Elsevier is discontinuing the University of California’s access to its 2019 journal articles, the latest development since contract negotiations with the Dutch company stalled in February.
This means members of the UC community will no longer have direct access to 2019 articles in any Elsevier journal, such as The Lancet and Cell, as well as older articles in some other publications.
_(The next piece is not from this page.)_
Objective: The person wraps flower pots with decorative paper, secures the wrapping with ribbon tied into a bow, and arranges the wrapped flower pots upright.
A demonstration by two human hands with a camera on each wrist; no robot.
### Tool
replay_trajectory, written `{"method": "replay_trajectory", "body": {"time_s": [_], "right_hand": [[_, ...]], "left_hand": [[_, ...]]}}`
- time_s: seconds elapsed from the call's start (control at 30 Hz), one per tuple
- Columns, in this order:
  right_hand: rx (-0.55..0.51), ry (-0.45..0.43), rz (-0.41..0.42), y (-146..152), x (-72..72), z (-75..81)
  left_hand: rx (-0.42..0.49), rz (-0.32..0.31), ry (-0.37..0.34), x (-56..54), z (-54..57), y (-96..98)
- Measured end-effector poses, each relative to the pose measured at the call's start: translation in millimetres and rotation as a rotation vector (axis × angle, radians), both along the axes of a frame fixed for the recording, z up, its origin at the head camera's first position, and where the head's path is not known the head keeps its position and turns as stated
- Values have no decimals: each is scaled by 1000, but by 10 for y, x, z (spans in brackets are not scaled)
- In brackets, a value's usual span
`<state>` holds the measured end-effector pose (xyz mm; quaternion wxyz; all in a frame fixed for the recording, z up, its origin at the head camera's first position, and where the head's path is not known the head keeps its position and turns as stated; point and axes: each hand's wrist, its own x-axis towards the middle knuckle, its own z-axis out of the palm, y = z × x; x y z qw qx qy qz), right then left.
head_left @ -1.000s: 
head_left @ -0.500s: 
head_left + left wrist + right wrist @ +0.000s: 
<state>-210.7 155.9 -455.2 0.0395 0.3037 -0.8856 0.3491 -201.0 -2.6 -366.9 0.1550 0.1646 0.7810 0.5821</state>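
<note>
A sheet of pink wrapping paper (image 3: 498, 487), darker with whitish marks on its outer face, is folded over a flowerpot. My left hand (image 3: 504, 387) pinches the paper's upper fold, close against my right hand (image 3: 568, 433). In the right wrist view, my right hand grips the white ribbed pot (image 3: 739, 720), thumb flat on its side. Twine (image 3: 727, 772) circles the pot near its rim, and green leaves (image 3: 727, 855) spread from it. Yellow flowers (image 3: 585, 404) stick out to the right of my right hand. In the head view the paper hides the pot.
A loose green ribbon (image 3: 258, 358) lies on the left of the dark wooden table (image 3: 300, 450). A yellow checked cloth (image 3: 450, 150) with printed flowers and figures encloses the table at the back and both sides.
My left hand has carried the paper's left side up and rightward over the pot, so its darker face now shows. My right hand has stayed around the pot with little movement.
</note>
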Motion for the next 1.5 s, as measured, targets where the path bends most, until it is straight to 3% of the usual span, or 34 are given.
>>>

UC has permanent access to articles published in 2018 or earlier in most Elsevier journals, according to the terms of the university’s prior contracts with the publisher.
- WORKAROUNDS: Other ways to access articles.
- BACKGROUND: University Librarian MacKenzie Smith, writing in The Conversation in March, on how we got to this point, and how UC’s break with the biggest academic publisher could shake up scholarly publishing for good.
Articles published before 2019 in the vast majority of journals used by UC scholars should continue to be available via ScienceDirect, according to a letter to the UC Davis academic community, posted today (July 10) by MacKenzie Smith, university librarian and vice provost of digital scholarship, UC Davis; and Dennis J. Ventry Jr., UC Davis law professor and vice chair of the systemwide Academic Senate’s University Committee on Library and Scholarly Communication.
The process of discontinuing access is complex, so access to specific journals or articles may fluctuate until Elsevier’s rollout of these changes is complete, Smith and Ventry wrote.
"Meanwhile, UC is hoping to reenter formal negotiations with Elsevier if the publisher indicates that they are willing to discuss a contract that integrates our goals of containing costs and facilitating open access to UC research,” Smith and Ventry wrote.
The systemwide Academic Senate’s executive body, the Academic Council, today encouraged the university community to act in solidarity, “holding the line” and refraining from purchasing any independent subscriptions to Elsevier journals at this time. “The UC can help change the system of scholarly communication for the betterment of all,” the council said in a statement, issued by Chair Robert C. May, professor of philosophy and linguistics, UC Davis; and Vice Chair Kum-Kum Bhavnani, professor of sociology, UC Santa Barbara.